- Education: Brown University
- Occupation: Author
- Notable work: Duchess of Nothing Schooling

= Heather McGowan =

American writer

Heather McGowan is an American writer. She is the author of the novels Friends of the Museum, Schooling, and Duchess of Nothing. Schooling was named a Best Book of the Year by Newsweek, Detroit Free Press and The Hartford Courant.

== Education ==
McGowan has a master in fine arts from Brown University.

== Career ==
McGowan’s original screenplay Tadpole, about a 15 year old boy's relationships with much older women, was made into a film directed by Gary Winick and starring Sigourney Weaver. The film won Best Director at Sundance Film Festival in 2002 and was subsequently released by Miramax.

In 2006, McGowan and British visual artist Liam Gillick collaborated to produce the limited edition book, Le Montrachet, published by Rocky Point Press in 2006.

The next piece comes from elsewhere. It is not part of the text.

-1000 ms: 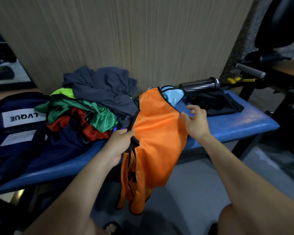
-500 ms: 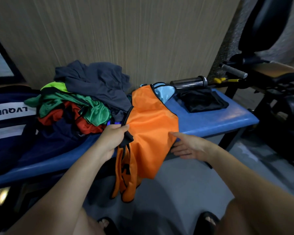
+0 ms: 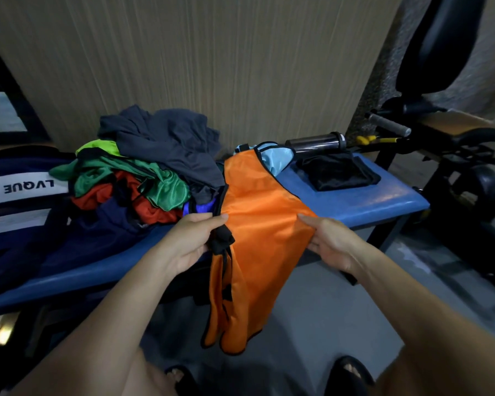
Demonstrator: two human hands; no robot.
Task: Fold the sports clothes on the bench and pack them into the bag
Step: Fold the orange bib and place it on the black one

McGowan won the Rome Prize in Literature in 2011. She was awarded the 2012 Mary Ellen von der Heyden Berlin Prize Fellowship for Fiction at the American Academy in Berlin.

== Selected publications ==

- Schooling, Doubleday/Faber UK, ISBN 978-0-385-50138-5
- Duchess of Nothing, Bloomsbury/Faber UK, ISBN 978-1-59691-066-9
- Friends of the Museum, Washington Square Press, ISBN 978-1-668-03127-8

== Personal life ==
She lives in Provincetown, Massachusetts.